Before the creation of the Federal Reserve, Friedman and Schwartz noted, bank panics were typically handled by banks themselves–for example, through urban consortiums of private banks called clearinghouses. If a run on one or more banks in a city began, the clearinghouse might declare a suspension of payments, meaning that, temporarily, deposits would not be convertible into cash. Larger, stronger banks would then take the lead, first, in determining that the banks under attack were in fact fundamentally solvent, and second, in lending cash to those banks that needed to meet withdrawals. Though not an entirely satisfactory solution–the suspension of payments for several weeks was a significant hardship for the public–the system of suspension of payments usually prevented local banking panics from spreading or persisting…

The Fed was created, of course, to improve upon this system. But after pushing aside the market’s traditional response to financial crisis, the Fed proved unable to equal it:

It was in large part to improve the management of banking panics that the Federal Reserve was created in 1913. However, as Friedman and Schwartz discuss in some detail, in the early 1930s the Federal Reserve did not serve that function… At the same time, the large banks–which would have intervened before the founding of the Fed–felt that protecting their smaller brethren was no longer their responsibility. Indeed, since the large banks felt confident that the Fed would protect them if necessary, the weeding out of small competitors was a positive good, from their point of view.

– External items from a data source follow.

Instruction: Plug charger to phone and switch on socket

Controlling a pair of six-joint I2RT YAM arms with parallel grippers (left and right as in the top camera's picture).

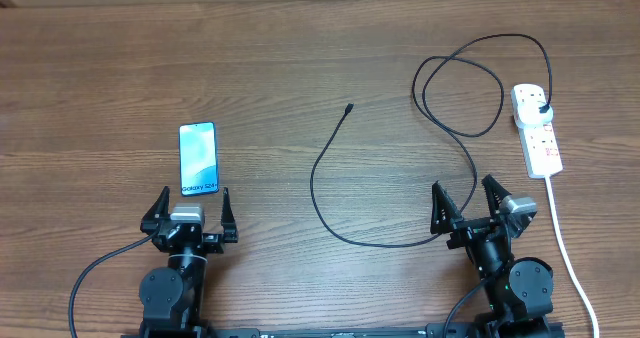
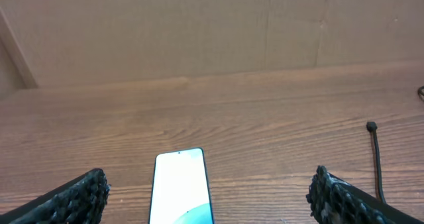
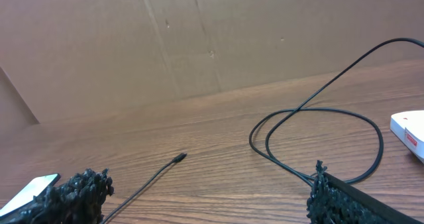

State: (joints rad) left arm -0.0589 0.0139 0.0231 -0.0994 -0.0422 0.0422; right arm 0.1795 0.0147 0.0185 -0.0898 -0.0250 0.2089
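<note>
The phone (image 1: 198, 158) lies flat, screen up, on the left of the wooden table, just beyond my open, empty left gripper (image 1: 189, 207). In the left wrist view the phone (image 2: 181, 184) sits between the wide-apart fingers (image 2: 211, 196). The black charger cable (image 1: 325, 173) curves across the middle, its connector tip (image 1: 348, 108) lying free. It loops at the right, and its plug head (image 1: 541, 109) sits in the white socket strip (image 1: 537, 128). My right gripper (image 1: 467, 200) is open and empty, near the cable's lower curve. The tip (image 3: 179, 157) and the loops (image 3: 318, 118) show in the right wrist view.
The strip's thick white cord (image 1: 565, 243) runs down the right side past my right arm to the front edge. A brown cardboard wall (image 2: 199, 25) stands behind the table. The strip's corner (image 3: 409, 128) shows at the right edge of the right wrist view.
</note>
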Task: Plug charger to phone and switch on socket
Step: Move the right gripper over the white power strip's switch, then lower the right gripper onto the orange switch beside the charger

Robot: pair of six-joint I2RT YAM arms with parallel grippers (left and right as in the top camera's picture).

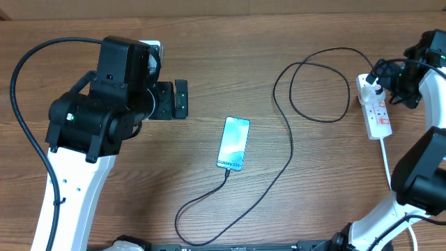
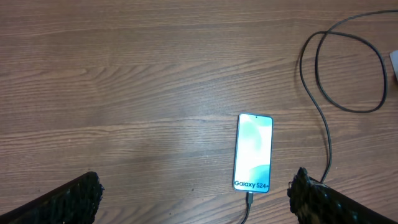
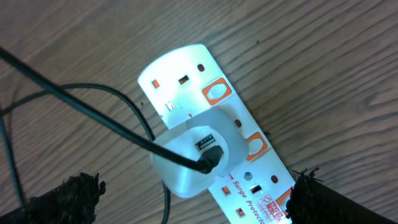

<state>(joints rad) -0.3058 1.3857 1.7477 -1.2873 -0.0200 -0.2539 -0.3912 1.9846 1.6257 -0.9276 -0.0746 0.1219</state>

Just to be clear, Bernanke isn’t just explaining the Friedman-Schwartz view; he’s endorsing it with a few caveats.

One point I wish Bernanke made: The U.S. banking system’s “not entirely satisfactory” approach to crisis operated under a major handicap: The branch banking laws. Until then 1990s, an array of state and local regulations prevented banks from geographically diversifying. As a result, the U.S. banking system was unusually vulnerable to regional economic shocks. Thus, even without the benefit of hindsight, the creation of the Fed was poorly conceived. If Americans wanted to increase the stability of their banking system, they could simply have abolished the laws that made it so unstable.